One death is suspected to have been caused by the current outbreak, but Butler said the Northern Territory government is still investigating the cause.

“We’re waiting to see the advice of that investigation,” he said.

It would mark the first diphtheria death in Australia since 2018.

Boffa said the death was in an adult.

“It’s 95% certain that this unfortunate person died because of diphtheria,” he said.

“It’s very clear that this person had diphtheria on the skin and inside of his respiratory system and developed a well-known complication of diphtheria, which is inflammation of the heart.”

Prof Robert Booy, an infectious diseases paediatrician, said diphtheria was “readily transmitted in close quarters of families especially,” making spread more likely in overcrowded housing.

He said quickly providing easy access to vaccinations in affected areas, including booster shots, was critical to addressing the outbreak.

Childhood immunisation coverage rates Australia-wide have decreased below the 95% aspirational target, with coverage rates for two-year-olds at about 90%, far below the target required to achieve herd immunity for highly infectious diseases.

However, 94.33% of Aboriginal and Torres Strait Islander five-year-olds are covered.

Boffa said diphtheria vaccination efforts were gathering pace.

“The initial issue was just access to the vaccine,” he said.

“I think we’ve got on top of that, we’ve got enough vaccine.
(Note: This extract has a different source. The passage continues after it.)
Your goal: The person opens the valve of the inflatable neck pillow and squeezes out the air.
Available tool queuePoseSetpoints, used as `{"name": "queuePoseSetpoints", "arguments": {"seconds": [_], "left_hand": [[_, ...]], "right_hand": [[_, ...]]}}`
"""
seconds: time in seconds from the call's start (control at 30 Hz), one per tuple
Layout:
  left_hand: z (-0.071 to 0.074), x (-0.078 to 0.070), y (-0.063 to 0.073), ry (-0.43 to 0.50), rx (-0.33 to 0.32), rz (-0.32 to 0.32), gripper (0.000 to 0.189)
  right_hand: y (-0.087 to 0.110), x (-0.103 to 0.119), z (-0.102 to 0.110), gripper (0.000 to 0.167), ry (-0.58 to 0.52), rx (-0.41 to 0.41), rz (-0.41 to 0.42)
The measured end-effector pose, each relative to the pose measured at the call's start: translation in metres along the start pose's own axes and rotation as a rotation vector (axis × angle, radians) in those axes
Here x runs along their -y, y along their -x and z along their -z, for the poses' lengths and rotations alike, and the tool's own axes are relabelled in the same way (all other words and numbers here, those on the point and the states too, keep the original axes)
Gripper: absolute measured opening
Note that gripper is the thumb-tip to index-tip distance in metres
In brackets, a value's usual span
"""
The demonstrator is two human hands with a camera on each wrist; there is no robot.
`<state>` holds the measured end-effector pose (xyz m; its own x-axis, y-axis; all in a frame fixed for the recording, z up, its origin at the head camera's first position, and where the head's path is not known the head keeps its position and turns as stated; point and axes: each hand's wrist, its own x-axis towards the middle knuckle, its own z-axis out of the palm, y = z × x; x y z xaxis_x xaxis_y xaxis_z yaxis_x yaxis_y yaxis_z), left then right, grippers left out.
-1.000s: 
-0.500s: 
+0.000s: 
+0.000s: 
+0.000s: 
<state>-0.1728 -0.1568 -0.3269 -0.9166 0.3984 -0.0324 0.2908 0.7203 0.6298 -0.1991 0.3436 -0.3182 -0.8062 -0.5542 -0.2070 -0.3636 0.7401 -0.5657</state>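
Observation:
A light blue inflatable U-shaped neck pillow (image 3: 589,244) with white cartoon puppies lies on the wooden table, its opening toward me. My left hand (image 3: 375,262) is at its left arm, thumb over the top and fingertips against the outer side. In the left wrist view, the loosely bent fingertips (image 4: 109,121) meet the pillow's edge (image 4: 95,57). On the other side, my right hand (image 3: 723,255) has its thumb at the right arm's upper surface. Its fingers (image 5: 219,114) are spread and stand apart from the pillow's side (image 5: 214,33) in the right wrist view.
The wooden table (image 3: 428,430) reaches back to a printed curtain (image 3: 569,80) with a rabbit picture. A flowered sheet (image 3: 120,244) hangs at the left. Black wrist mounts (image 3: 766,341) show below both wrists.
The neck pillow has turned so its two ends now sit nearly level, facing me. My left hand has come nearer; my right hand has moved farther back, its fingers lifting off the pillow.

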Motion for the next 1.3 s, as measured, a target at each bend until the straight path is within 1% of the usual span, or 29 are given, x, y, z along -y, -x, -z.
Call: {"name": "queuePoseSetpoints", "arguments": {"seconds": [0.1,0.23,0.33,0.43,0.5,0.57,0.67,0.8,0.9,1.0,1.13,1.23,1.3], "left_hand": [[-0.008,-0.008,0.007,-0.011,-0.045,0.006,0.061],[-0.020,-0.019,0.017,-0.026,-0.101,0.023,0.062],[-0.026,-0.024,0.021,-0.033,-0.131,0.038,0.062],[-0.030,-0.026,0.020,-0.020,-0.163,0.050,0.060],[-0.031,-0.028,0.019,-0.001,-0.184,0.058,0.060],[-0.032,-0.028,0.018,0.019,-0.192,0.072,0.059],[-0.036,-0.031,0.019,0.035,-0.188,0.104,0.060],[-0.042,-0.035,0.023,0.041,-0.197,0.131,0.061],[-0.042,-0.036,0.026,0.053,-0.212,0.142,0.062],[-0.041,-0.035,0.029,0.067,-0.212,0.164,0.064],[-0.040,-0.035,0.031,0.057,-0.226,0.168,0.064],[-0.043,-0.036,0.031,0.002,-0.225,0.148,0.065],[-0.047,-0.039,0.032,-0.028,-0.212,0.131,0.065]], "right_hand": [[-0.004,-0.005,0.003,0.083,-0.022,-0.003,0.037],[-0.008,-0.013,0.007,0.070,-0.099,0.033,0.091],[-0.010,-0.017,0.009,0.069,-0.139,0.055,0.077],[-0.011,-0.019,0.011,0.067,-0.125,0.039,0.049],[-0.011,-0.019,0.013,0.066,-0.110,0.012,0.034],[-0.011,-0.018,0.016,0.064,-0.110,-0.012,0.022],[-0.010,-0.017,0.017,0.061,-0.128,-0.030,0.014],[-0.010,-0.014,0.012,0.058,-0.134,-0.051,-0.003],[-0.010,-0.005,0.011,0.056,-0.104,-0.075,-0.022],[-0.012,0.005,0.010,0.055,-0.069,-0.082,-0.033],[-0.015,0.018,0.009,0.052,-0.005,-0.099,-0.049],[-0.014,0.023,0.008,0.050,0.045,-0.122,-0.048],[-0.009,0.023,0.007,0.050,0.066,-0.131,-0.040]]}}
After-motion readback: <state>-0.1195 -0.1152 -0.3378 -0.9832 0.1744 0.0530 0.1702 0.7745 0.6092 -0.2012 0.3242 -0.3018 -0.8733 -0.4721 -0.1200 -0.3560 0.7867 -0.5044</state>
There’s pop-up clinics that are just starting this week.

“There’s a significant number of adolescents that need a booster, and there’s a significant number of adults over 20 who also need a booster, and we’re doing the best we can within the resources we’ve got.

“But this outbreak has happened on the background of an ongoing workforce problem with nurses and GPs, and so the capacity to vaccinate at scale is not there yet.”

Dr Milena Dalton, the head of immunisation and health strengthening at the Burnet Institute, said the outbreakhighlights how quickly vaccine-preventable diseases can re-emerge when there are immunity gaps”.

“Diphtheria remains rare in Australia because vaccination works. But this outbreak is a reminder that rare does not mean impossible, and that protection needs to be maintained through timely boosters for adolescents and adults,” she said.